TASK DIRECTIONS
Retype the listing without any alteration.

>>>

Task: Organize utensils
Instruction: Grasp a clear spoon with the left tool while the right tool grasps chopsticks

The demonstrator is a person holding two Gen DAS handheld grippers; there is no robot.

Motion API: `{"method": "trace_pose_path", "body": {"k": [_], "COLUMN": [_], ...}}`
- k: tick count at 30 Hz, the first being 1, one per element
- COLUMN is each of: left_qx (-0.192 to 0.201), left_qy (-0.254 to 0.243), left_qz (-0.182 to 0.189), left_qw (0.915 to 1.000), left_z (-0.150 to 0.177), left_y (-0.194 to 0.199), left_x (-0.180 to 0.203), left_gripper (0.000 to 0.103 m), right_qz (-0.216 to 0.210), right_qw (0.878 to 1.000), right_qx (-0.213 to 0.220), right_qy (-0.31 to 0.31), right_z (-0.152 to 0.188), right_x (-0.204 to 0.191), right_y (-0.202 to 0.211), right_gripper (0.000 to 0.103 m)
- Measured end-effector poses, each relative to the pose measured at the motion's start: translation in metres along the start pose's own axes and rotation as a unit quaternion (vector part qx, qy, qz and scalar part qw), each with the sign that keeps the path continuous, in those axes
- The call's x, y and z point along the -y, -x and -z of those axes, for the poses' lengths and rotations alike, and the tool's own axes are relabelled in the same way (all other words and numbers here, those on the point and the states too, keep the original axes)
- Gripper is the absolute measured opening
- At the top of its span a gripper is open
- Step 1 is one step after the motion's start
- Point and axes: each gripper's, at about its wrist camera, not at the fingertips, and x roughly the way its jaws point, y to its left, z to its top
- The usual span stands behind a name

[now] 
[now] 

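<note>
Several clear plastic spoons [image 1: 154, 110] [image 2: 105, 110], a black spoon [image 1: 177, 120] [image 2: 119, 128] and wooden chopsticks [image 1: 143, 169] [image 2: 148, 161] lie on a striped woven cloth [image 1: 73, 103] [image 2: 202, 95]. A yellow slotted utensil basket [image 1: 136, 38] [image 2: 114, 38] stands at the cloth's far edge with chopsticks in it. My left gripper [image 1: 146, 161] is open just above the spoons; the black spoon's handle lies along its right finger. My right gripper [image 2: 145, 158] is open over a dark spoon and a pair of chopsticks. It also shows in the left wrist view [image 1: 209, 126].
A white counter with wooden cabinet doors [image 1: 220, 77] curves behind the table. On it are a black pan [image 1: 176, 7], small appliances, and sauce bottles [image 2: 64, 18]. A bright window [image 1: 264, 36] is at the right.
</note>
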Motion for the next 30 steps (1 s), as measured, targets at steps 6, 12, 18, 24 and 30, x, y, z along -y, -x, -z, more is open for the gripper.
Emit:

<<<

SOLUTION TO THIS EXERCISE
Task: Organize utensils
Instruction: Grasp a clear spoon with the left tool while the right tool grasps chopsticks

The demonstrator is a person holding two Gen DAS handheld grippers; there is no robot.

Motion API: `{"method": "trace_pose_path", "body": {"k": [_], "COLUMN": [_], ...}}`
- k: tick count at 30 Hz, the first being 1, one per element
- COLUMN is each of: left_qx (-0.192 to 0.201), left_qy (-0.254 to 0.243), left_qz (-0.182 to 0.189), left_qw (0.915 to 1.000), left_z (-0.150 to 0.177), left_y (-0.194 to 0.199), left_x (-0.180 to 0.203), left_gripper (0.000 to 0.103 m), right_qz (-0.216 to 0.210), right_qw (0.878 to 1.000), right_qx (-0.213 to 0.220), right_qy (-0.31 to 0.31), right_z (-0.152 to 0.188), right_x (-0.204 to 0.191), right_y (-0.202 to 0.211), right_gripper (0.000 to 0.103 m)
- Measured end-effector poses, each relative to the pose measured at the motion's start: translation in metres along the start pose's own axes and rotation as a unit quaternion (vector part qx, qy, qz and scalar part qw), each with the sign that keeps the path continuous, in those axes
- The call's x, y and z point along the -y, -x and -z of those axes, for the poses' lengths and rotations alike, and the tool's own axes are relabelled in the same way (all other words and numbers here, those on the point and the states too, keep the original axes)
- Gripper is the absolute measured opening
- At the top of its span a gripper is open
- Step 1 is one step after the motion's start
- Point and axes: each gripper's, at about its wrist camera, not at the fingertips, and x roughly the way its jaws point, y to its left, z to its top
- The usual span stands behind a name

[now] 
[now] 

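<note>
Several clear plastic spoons [image 1: 154, 110] [image 2: 105, 110], a black spoon [image 1: 177, 120] [image 2: 119, 128] and wooden chopsticks [image 1: 143, 169] [image 2: 148, 161] lie on a striped woven cloth [image 1: 73, 103] [image 2: 202, 95]. A yellow slotted utensil basket [image 1: 136, 38] [image 2: 114, 38] stands at the cloth's far edge with chopsticks in it. My left gripper [image 1: 146, 161] is open just above the spoons; the black spoon's handle lies along its right finger. My right gripper [image 2: 145, 158] is open over a dark spoon and a pair of chopsticks. It also shows in the left wrist view [image 1: 209, 126].
A white counter with wooden cabinet doors [image 1: 220, 77] curves behind the table. On it are a black pan [image 1: 176, 7], small appliances, and sauce bottles [image 2: 64, 18]. A bright window [image 1: 264, 36] is at the right.
</note>
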Motion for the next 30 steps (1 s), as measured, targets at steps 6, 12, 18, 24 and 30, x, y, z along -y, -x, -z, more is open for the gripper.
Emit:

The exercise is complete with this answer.